No single official paper in American history changed the lives of as many Americans as Lincoln's Emancipation Proclamation. But no American document has been held up to greater suspicion. Its bland and lawyerlike language is unfavorably compared to the soaring eloquence of the Gettysburg Address and the Second Inaugural; its effectiveness in freeing the slaves has been dismissed as a legal illusion. And for some African-Americans the Proclamation raises doubts about Lincoln himself.
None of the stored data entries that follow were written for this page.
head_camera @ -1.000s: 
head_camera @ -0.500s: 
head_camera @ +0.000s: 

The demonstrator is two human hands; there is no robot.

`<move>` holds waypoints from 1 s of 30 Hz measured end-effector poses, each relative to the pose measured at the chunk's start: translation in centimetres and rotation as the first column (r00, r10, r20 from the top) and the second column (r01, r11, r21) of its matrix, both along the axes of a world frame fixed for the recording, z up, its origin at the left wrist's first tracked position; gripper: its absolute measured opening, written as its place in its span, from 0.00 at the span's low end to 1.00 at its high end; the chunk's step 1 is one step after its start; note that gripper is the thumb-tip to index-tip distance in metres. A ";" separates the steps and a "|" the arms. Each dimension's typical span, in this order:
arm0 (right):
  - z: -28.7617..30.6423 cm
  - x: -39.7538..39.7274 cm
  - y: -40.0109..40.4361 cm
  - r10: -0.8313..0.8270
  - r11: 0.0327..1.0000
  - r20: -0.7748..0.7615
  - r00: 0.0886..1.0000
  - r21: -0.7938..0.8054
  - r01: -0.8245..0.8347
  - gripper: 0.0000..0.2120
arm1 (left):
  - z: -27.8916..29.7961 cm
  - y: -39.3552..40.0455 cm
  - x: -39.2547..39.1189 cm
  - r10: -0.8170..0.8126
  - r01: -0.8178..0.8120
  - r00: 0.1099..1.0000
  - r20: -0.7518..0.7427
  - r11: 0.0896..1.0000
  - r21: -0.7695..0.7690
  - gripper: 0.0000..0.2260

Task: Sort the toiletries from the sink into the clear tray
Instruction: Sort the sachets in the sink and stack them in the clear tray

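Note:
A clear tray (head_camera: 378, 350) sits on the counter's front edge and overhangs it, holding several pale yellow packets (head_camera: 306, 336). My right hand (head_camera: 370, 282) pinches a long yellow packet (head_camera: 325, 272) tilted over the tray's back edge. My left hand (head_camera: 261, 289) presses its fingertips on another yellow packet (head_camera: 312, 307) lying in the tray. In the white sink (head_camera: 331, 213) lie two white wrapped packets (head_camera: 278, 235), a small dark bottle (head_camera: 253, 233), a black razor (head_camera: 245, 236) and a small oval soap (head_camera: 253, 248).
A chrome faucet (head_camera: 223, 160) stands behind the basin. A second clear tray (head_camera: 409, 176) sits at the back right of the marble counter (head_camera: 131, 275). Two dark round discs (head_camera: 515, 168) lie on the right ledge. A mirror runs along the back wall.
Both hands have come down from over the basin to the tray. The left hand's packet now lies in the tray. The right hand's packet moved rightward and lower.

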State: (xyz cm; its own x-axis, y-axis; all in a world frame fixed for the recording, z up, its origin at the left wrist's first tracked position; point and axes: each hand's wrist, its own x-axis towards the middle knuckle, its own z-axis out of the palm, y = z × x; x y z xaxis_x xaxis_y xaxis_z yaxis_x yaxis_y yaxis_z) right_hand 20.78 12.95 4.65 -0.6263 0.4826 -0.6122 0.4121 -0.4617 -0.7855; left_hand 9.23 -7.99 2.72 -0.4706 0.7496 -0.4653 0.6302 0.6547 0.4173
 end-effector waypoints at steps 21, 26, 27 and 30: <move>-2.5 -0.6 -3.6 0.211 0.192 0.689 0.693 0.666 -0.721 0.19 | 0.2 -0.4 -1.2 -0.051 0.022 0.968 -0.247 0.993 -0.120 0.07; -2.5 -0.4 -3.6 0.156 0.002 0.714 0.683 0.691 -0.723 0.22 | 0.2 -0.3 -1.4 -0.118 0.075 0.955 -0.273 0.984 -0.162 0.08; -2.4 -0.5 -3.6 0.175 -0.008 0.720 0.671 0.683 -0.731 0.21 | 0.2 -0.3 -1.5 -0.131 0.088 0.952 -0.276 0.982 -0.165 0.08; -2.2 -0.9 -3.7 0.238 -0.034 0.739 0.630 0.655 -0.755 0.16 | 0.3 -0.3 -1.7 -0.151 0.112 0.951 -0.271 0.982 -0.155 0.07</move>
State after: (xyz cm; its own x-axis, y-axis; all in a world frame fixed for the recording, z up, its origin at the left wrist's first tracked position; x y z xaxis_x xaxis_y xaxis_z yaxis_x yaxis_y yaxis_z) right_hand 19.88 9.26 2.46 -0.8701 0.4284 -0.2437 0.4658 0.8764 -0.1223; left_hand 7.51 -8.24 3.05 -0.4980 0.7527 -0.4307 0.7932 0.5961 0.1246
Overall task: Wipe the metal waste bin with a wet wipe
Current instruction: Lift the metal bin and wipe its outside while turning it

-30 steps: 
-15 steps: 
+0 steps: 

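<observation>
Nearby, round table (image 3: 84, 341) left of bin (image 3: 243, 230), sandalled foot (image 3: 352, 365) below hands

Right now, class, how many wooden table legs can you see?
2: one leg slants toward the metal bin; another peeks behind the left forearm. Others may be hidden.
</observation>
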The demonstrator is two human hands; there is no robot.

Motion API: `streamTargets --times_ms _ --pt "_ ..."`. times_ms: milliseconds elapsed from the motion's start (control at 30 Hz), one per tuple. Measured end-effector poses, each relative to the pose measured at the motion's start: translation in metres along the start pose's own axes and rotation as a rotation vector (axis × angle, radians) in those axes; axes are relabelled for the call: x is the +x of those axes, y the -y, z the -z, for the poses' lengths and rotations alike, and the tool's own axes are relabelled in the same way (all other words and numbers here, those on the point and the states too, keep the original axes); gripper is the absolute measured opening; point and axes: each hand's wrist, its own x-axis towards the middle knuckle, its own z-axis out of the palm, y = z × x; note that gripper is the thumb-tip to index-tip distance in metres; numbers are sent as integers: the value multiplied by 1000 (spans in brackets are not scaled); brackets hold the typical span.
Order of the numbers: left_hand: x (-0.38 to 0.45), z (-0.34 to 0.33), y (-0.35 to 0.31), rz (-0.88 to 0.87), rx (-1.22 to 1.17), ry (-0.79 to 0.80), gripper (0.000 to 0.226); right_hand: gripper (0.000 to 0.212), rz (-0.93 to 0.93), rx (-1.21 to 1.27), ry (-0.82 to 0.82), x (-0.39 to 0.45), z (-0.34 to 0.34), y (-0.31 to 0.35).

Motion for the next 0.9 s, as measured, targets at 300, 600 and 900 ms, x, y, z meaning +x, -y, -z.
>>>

Lincoln's Emancipation Proclamation dispels the myths and mistakes surrounding the Emancipation Proclamation and skillfully reconstructs how America's greatest president wrote the greatest American proclamation of freedom.
PUBLISHERS WEEKLY
This impressive work is a splendid history of the genesis, issuance and aftermath of Lincoln's epoch-making Emancipation Proclamation. Not surprisingly, it focuses on the president, whom Guelzo (whose Abraham Lincoln: Redeemer President won the 2000 Lincoln Prize) presents in all his prudent, acute genius. As is well known, the recovery of the Union, not emancipation, was always uppermost in Lincoln's aims. Therefore, he had to convince himself that options other than emancipation principally treating escaping slaves as contraband of war or compensating slaveholders for their freed slaves were unworkable and likely to retard Northern victory before concluding that the slaves' emancipation would advance the cause of war as well as end an evil. The history of how Lincoln convinced himself is Guelzo's main subject. The political and legal reasoning behind Lincoln's series of hugely difficult decisions has never been presented so well before nor in such authoritative detail. And rarely has Lincoln's cautious approach seemed, paradoxically, so fit and so bold. His ability both to listen to others and to explain with clarity and eloquence why he had taken the decision he did stands out, as does his firmness of resolve in the face of violent criticism. In this fast-paced and riveting work, whose details propel rather than retard it, the president stands forth not so much as the deeply compassionate and thoughtful man he was but rather as a man of inordinate understanding of his fellow citizens and of the needs of his fractured nation. It's hard to imagine that this book will soon be surpassed as the definitive work on its subject.